Native to South and Southeast Asia, the monkeys (also known by their species name, Macaca mulatta) are thought to be the children of six rhesus macaques who, according to the University of Florida’s Institute of Food and Agricultural Sciences, are said to have made their home in the state park in the late 1930s when they were brought there from Asia to draw more tourists to the area now known as Silver Springs State Park.

The New York Post reports there have been at least 50 documented incidents of people being bitten or scratched by infected rhesus macaques while in captivity, then contracting Herpes B virus as a result. According to the University of Florida, almost half of all those human cases ended in death, while the others who contracted the disease “suffered permanent neurological damage.”

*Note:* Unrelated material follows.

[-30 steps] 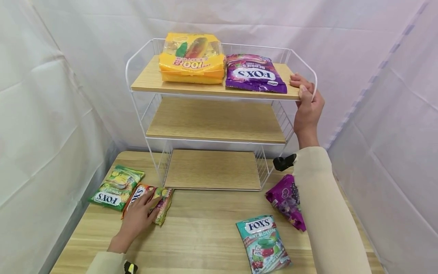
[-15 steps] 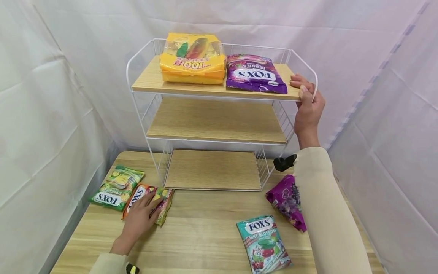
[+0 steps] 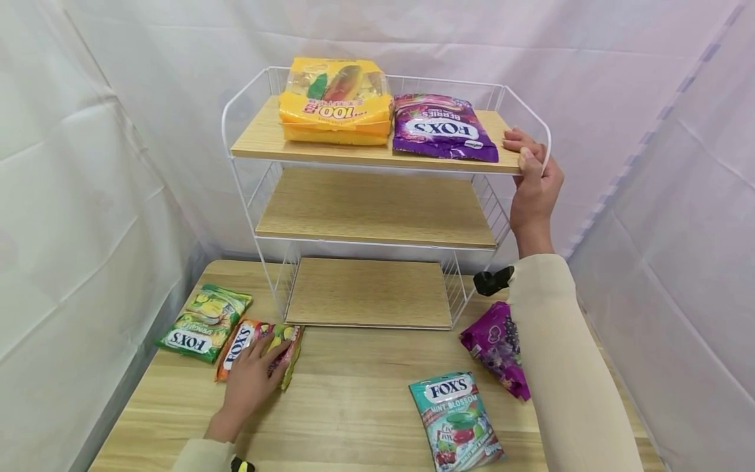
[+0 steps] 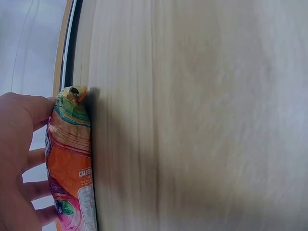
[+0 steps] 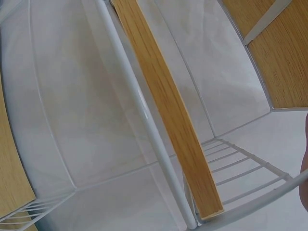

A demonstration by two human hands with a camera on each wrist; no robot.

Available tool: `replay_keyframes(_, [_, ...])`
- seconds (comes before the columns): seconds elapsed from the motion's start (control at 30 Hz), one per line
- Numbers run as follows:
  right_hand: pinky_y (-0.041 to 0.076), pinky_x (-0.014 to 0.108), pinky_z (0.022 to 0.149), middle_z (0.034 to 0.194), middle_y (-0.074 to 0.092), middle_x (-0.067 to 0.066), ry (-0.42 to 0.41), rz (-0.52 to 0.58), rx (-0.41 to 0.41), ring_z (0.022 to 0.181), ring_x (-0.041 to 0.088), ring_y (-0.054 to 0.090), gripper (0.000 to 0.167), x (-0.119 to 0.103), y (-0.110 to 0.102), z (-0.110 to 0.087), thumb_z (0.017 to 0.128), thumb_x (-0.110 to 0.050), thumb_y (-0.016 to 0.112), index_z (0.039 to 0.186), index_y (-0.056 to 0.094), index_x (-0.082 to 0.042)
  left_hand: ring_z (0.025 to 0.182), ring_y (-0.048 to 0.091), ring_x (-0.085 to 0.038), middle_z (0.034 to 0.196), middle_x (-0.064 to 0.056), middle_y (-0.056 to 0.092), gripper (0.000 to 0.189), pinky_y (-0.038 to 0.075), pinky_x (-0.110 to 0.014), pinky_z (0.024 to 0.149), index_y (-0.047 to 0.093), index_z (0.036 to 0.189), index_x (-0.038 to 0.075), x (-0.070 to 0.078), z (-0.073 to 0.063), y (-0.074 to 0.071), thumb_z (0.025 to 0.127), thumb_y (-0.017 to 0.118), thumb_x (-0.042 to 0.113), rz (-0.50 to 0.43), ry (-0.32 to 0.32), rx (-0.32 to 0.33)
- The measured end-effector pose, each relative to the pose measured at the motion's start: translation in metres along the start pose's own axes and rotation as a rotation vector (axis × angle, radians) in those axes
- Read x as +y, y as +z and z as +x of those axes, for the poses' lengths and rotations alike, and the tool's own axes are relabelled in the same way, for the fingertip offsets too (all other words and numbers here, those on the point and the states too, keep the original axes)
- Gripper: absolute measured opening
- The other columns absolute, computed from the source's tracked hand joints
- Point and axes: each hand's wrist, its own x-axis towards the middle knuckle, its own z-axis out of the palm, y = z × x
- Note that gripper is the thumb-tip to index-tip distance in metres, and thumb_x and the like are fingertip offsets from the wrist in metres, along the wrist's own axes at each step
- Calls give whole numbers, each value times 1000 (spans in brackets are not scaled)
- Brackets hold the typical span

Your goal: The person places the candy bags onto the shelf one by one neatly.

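My left hand [image 3: 252, 377] lies over an orange Fox's candy bag [image 3: 238, 347] on the table, fingers spread across its upper face. In the left wrist view the fingertips touch that candy bag [image 4: 70, 159], whose lower face is close along the wood. My right hand [image 3: 535, 187] grips the front right corner of the top board of a white wire shelf rack [image 3: 377, 244], thumb at the front edge and fingers on top. The right wrist view shows the rack's board edge [image 5: 168, 106] and wire frame, with only a sliver of the hand at the right.
On the top board lie a yellow mango candy bag [image 3: 336, 101] and a purple Fox's Berries bag [image 3: 442, 128]. A green Fox's bag [image 3: 206, 321] is left on the table. A teal Mint Blossom bag [image 3: 457, 419] and a purple bag [image 3: 498, 347], partly behind the right sleeve, lie right.
My left hand has shifted slightly right on the orange candy bag, uncovering more of its logo. The right hand keeps its grip on the rack corner.
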Motion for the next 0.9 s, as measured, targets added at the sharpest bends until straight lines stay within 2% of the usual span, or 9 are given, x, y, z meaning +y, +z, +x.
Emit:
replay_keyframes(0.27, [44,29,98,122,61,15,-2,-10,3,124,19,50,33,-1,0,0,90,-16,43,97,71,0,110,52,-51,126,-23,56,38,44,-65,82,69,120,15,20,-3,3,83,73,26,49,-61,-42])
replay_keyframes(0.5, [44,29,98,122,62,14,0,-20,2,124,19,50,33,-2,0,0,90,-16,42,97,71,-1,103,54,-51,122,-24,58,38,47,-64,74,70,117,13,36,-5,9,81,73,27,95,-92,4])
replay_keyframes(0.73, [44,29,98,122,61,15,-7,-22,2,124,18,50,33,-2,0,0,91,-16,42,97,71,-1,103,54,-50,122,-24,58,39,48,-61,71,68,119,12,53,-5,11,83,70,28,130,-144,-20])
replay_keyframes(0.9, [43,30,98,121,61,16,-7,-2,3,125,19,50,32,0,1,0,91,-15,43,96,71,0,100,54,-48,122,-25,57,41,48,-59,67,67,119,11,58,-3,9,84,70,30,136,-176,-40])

National Geographic reports that at least 30 percent of the primates at the park are carriers of the Herpes B virus, and experts worry that an uptick in that population could mean an elevated risk for park-goers.

Still, the University of Florida says:

“…the risk of transmission of Herpes B from macaques to humans is uncertain,” and there has “never been a confirmed report of a human contracting Herpes B from a macaque in the wild.”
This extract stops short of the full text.